Why Don't We Talk More Openly About Miscarriages?

When a fellow mom in my daughter’s kindergarten class told me recently that she’d just suffered a miscarriage, I gave her a hug. I didn’t know what else to do, and I was shocked she'd even mentioned it, since most people don't. She shrugged it off, though, as if she’d merely been sick, and smiled to reassure me. “I actually feel fine,” she said. “Really!”

Though I’ve never lost a pregnancy myself, I know enough people who have to realize that it’s a bigger deal than having the flu. But I also understand this: Talking about miscarriage is pretty much the last taboo. It’s why (most) people are finally writing about Lindsay Lohan this week with a whiff of something besides mockery. “No one knows this, and we can finish [the interview] after this: I had a miscarriage for those two weeks that I took off," Lohan said, tearing up as she spoke on the season finale of her OWN reality show on Sunday. And nothing in our society makes people quite as speechless and uncomfortable as a woman losing her pregnancy.

“The statistics of a miscarriage happening in every one out of four pregnancies is well-known, so people can see a miscarriage as something that ‘just happens,’ but there are rarely ever discussions about what happens after — the grief,” Devan McGuinness, the founder of the support website Unspoken Grief, tells Yahoo Shine. “It's easier for people to understand that bond of a child lost through stillbirth, because you can feel the baby move before, know the gender, and give birth — same with an older child. But miscarriages can be so medical and not supported as a whole.”

Media outlets have called Lohan’s disclosure “shocking,” a “bombshell announcement” and “breaking news” — which might seem a bit overblown if the silence around the topic weren’t actually so deafening.

Even searching around for emotional guidance online, where one can find support for anything from anxiety to erectile dysfunction, doesn’t yield much. There’s McGuinness’s site, filled with personal stories; MiscarriageHelp.com, on which “I Never Held You: Miscarriage, Grief, Healing and Recovery” author Ellen DuBois offers individual responses to women in the throes of mourning their pregnancies; and the scant referrals from the American Pregnancy Association, which sends folks to Mend.org, a Christian non-profit support organization, and, oddly, to APlaceToRemember.com, which basically sells saccharine CDs and books about overcoming miscarriage.

Virtual bookshelves are similarly sparse; an Amazon search for books on the topic of miscarriage yields results that are either dated, religious, or medical in nature, with just a handful — including the self-published title from DuBois and the recently revised “Empty Arms: Coping After Miscarriage, Stillbirth, and Infant Death,” by Sherokee Ilse, getting to the heart of the matter.

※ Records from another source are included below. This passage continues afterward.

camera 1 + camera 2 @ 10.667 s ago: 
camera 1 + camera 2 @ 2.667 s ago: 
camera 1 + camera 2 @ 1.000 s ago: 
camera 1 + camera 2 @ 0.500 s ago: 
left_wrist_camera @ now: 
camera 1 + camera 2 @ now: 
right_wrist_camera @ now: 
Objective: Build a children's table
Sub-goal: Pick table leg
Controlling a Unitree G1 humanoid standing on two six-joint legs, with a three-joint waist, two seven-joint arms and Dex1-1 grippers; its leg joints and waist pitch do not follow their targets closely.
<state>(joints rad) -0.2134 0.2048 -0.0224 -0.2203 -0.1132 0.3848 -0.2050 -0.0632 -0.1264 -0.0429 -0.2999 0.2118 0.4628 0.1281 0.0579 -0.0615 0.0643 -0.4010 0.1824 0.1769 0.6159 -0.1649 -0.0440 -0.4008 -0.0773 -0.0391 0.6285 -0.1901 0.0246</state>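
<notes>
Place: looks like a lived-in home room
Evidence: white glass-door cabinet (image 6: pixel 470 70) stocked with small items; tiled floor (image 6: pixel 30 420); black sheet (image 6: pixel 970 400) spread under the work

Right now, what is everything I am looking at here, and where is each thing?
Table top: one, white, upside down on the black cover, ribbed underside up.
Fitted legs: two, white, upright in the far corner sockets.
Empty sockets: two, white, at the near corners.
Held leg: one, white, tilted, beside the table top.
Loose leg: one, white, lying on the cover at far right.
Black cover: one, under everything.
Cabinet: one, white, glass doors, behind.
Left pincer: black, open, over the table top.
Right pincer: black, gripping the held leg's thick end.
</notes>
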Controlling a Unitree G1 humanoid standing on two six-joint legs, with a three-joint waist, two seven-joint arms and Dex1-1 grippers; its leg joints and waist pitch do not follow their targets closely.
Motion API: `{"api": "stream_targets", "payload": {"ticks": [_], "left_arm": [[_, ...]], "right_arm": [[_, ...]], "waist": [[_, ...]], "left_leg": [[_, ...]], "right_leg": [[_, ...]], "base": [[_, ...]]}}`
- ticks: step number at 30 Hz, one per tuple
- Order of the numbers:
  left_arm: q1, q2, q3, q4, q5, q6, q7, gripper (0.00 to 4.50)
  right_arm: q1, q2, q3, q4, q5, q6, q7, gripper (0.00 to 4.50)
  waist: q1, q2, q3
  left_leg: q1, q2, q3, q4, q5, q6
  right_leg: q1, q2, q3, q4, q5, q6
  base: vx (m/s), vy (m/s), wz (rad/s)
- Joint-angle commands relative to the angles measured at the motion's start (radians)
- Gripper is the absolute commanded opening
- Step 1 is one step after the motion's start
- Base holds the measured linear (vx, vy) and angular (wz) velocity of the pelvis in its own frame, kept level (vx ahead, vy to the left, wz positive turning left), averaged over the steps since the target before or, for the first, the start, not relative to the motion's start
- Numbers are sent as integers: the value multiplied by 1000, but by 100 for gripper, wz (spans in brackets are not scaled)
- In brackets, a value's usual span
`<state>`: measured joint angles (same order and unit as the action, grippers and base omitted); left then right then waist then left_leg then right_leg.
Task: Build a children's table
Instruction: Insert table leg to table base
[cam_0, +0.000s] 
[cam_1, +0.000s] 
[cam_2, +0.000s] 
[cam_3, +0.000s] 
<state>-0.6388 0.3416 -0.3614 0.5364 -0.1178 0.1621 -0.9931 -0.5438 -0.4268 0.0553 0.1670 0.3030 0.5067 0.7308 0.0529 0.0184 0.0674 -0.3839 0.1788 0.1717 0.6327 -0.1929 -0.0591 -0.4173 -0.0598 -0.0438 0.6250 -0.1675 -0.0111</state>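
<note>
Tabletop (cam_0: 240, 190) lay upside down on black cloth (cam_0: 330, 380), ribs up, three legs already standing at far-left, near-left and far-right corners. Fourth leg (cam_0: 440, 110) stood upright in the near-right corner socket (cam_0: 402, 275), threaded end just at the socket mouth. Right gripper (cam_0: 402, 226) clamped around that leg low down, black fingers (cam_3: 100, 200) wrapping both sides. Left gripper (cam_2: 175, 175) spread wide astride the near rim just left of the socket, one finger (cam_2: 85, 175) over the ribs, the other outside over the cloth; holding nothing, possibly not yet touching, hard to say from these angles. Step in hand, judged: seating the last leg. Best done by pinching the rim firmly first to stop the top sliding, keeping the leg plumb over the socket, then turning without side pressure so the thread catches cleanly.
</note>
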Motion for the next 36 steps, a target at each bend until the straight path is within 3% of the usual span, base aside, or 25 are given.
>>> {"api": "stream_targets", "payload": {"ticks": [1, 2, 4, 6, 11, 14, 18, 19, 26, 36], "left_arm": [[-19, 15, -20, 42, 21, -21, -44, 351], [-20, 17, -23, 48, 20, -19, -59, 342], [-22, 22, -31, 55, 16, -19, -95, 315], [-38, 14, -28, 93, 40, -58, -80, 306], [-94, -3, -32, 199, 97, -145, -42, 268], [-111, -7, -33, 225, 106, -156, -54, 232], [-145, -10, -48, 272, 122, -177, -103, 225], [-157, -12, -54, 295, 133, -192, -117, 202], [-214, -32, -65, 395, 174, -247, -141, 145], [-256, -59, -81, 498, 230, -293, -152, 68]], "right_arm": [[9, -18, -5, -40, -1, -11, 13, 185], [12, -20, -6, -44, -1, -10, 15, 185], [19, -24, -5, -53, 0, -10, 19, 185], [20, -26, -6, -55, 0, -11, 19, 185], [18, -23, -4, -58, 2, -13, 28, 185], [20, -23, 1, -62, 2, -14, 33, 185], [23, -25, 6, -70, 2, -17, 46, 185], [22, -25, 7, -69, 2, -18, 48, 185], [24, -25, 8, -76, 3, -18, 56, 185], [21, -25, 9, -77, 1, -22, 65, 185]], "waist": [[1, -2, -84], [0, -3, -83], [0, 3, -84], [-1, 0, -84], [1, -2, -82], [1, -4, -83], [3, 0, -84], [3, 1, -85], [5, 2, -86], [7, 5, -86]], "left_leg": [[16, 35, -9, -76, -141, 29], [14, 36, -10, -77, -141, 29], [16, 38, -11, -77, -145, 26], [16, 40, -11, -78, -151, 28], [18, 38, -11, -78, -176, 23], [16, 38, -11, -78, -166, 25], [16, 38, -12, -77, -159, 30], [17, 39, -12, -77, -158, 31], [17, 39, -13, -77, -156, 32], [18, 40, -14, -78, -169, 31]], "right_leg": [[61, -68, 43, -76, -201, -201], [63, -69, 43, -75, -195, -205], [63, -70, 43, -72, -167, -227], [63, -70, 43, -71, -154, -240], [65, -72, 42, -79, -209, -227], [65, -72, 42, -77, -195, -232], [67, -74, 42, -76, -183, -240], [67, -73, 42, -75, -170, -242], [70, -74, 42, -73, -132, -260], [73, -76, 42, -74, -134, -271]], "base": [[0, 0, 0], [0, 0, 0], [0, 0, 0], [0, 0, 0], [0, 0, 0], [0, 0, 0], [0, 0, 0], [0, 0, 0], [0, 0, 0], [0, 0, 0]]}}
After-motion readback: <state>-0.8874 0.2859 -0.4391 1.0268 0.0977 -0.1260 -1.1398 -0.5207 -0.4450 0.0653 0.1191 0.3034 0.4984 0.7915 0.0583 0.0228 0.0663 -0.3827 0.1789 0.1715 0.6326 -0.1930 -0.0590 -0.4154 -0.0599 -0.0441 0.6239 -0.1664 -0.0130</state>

Ruth Bender Atik, national director of the U.K.’s Miscarriage Association (of which there is apparently no U.S. counterpart), aptly told the Guardian, "It hits the headlines when a celebrity has a miscarriage or when there is some new piece of research, otherwise it is not a headline grabber." Other celebs who have talked about losing pregnancies in recent years have included Beyonce, Lisa Ling, and Pink. "People aren't comfortable with it, whether it is the loss, the sadness, the vulnerability, the disappointment, the self-blame. … Many women who suffer a miscarriage have not told many people [they are pregnant] anyway, so after the miscarriage, when they are feeling desperate, they are having to 'tell' and 'untell' in a way," Bender Atik continued. "It's a tough one.”

Friends have told me in roundabout ways about their own miscarriages — either once the loss had long passed or in a quick, offhanded way that made it clear the topic was closed to discussion. And when I posted on Facebook asking for people to contact me for this piece with their personal experiences — a method that usually yields a steady stream of responses, no matter what the subject — I heard from just a single friend, who told me not about herself, but about her mother. “She had one before she met and married our dad. She would refer to it as her ‘breakdown,’ and she had to move back home and quit college. But her sister told us it was really a miscarriage,” she wrote. “I've never told our Mom that I knew.”

Perhaps some of the silence is because the woman who suffered the miscarriage might sense she won’t get the response she needs. “It's also difficult on the people being told, because often they don't know what to say either,” Bender Atik added.  “They don't know whether to refer to it as a 'baby' or a 'pregnancy.’” That one, of course, is a matter of opinion. So for now, I will just stick to the hug.